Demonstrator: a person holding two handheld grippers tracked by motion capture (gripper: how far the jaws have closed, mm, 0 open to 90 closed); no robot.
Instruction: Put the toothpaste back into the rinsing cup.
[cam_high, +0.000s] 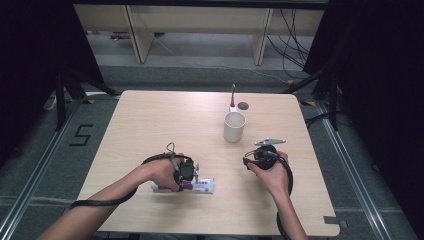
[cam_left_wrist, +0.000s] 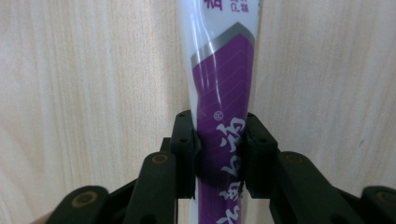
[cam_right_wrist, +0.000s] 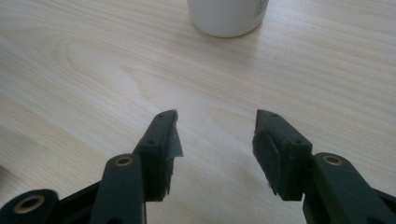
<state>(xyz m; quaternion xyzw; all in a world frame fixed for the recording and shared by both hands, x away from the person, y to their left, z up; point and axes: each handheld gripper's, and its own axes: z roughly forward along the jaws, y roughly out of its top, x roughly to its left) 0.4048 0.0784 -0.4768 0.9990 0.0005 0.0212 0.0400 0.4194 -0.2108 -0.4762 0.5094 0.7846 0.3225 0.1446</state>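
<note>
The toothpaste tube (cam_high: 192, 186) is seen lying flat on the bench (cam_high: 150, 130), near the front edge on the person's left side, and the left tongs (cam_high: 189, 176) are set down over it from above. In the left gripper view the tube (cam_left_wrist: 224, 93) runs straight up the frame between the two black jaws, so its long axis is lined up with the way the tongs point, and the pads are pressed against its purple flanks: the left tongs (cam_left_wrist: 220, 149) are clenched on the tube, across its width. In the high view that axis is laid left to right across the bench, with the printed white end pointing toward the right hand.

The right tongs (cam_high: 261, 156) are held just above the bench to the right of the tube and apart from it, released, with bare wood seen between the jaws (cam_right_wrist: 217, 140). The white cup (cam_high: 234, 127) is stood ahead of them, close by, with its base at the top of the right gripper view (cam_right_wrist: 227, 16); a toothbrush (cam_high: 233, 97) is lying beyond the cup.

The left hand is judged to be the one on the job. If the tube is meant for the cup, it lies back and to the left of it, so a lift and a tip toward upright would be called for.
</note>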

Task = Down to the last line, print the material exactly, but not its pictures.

Answer area =
Demonstrator: a person holding two handheld grippers tracked by motion capture (gripper: how far the jaws have closed, mm, 0 open to 90 closed); no robot.
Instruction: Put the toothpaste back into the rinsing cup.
[cam_high, +0.000s] 
[cam_left_wrist, +0.000s] 
[cam_right_wrist, +0.000s] 
<state>(xyz m; quaternion xyzw; all in a world frame fixed for the recording and shared by both hands, x away from the person, y to their left, z up; point and axes: each handheld gripper's, and its own axes: z roughly forward along the jaws, y roughly out of its top, x roughly to its left) 0.4048 0.0784 -0.4768 0.9990 0.0005 0.0212 0.0400 0.4194 -0.2108 -0.4762 0.5094 0.7846 0.3225 0.1446</state>
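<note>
The toothpaste tube (cam_high: 192, 186) is seen lying flat on the bench (cam_high: 150, 130), near the front edge on the person's left side, and the left tongs (cam_high: 189, 176) are set down over it from above. In the left gripper view the tube (cam_left_wrist: 224, 93) runs straight up the frame between the two black jaws, so its long axis is lined up with the way the tongs point, and the pads are pressed against its purple flanks: the left tongs (cam_left_wrist: 220, 149) are clenched on the tube, across its width. In the high view that axis is laid left to right across the bench, with the printed white end pointing toward the right hand.

The right tongs (cam_high: 261, 156) are held just above the bench to the right of the tube and apart from it, released, with bare wood seen between the jaws (cam_right_wrist: 217, 140). The white cup (cam_high: 234, 127) is stood ahead of them, close by, with its base at the top of the right gripper view (cam_right_wrist: 227, 16); a toothbrush (cam_high: 233, 97) is lying beyond the cup.

The left hand is judged to be the one on the job. If the tube is meant for the cup, it lies back and to the left of it, so a lift and a tip toward upright would be called for.
</note>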

The output contains nothing more.